Puget Sound Business Journal: A dozen years ago, neighbors fought Sea-Tac Airport expansion. This time things are different

An interview with Dave Kaplan. The new Business Park is discussed along with the desire for good partnerships with the Port Of Seattle.

The lure of jobs outweighs worries about noise as leaders of surrounding cities consider ambitious growth plans at Seattle-Tacoma International Airport.It helps that Port of Seattle officials aren’t planning to build new runways or expand the airport’s perimeter.

Instead, under a 20-year plan now being considered by port and local leaders, they could add another 35 gates and other features at the airport in order to handle up to 66 million passengers annually by 2035.

That compares with the 37 million that passed through the Northwest’s largest airport last year.

“We hope to leverage the opportunity of the expansion,” said Kamuron Gurol, city manager of Burien, about the airport expansion plans. “It is a big economic engine, and it’s right next to us.”

He added that he hopes the airport will stimulate more growth in downtown Burien.

“We see lodging as a real opportunity for Burien,” he said. “I think the airport is a prompting factor for that.”

The officials’ tone is markedly unlike a dozen years ago, when cities around Sea-Tac’s perimeter were fighting against plans to build a third runway. But now that runway is long ago built, and things look different.

“That was something that many residents saw as threatening,” said Mark Hoppen, city manager of Normandy Park. “What they’re planning now, isn’t of the same character.”

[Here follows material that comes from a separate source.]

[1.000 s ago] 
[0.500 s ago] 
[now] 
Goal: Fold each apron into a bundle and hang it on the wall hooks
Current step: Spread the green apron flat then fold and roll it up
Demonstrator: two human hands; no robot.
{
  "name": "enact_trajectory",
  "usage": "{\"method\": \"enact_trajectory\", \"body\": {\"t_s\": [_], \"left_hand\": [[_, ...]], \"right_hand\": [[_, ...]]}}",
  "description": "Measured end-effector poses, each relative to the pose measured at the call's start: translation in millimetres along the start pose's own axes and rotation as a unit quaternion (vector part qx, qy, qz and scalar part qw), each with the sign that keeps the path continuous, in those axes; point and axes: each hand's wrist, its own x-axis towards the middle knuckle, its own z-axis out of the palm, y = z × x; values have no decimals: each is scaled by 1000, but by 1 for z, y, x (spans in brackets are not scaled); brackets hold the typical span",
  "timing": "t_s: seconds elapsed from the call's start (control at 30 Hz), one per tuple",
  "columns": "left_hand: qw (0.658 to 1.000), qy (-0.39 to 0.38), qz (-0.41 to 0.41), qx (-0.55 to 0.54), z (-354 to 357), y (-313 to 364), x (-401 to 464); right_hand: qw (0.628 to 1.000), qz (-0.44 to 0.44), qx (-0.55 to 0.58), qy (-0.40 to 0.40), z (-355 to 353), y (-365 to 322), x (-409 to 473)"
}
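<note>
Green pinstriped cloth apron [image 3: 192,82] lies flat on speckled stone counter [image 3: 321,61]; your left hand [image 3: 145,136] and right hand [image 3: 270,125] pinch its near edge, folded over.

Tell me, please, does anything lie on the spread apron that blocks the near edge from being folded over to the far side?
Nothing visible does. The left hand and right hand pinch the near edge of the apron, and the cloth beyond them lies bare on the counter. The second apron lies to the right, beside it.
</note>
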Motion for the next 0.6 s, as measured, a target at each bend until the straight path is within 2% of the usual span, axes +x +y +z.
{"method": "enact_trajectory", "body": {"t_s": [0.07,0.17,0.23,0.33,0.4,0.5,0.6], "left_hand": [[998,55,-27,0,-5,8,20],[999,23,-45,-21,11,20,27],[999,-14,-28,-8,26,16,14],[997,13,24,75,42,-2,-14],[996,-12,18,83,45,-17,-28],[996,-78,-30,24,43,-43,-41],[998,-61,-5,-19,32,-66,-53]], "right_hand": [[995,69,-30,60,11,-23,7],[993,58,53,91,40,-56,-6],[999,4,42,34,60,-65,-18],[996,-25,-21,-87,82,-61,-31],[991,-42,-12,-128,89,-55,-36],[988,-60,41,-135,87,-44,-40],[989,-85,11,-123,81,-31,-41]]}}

He added that while the airport generates jobs for his town of 7,000, just west of Sea-Tac, it also generates wider stimulus.

“It’s about the proximity of Normandy Park to people who need services, homes to live in,” he said. “There’s an upside to that, if it’s properly handled.”

That said, local officials are worried about extra traffic and noise as the airport grows, but several said they’re feeling like the port’s approach to these issues is collaborative.

“It’s a credit to the port — they’ve held a number of public meetings, good turnout at many of those things, public has had a chance to weigh in,” said Dave Kaplan, mayor of Des Moines. “They seem to be listening to the concerns being expressed.”

He added that job generation is at the center of the conversation, along with the environment, traffic and noise concerns.

“From an economic standpoint, we have a good relationship with the Port of Seattle,” he said. “It’s 180 degrees from when we were fighting about the third runway.”

Kaplan pointed to the Des Moines Business Park, on land at the edge of the airport, as an example of benefits so far. The southern third of that is to be the new home for the FAA, with 1,600 employees, and other companies will be moving there.

“The business park sat fallow for 25 years,” he said. “Now we have businesses beginning to locate in Des Moines.”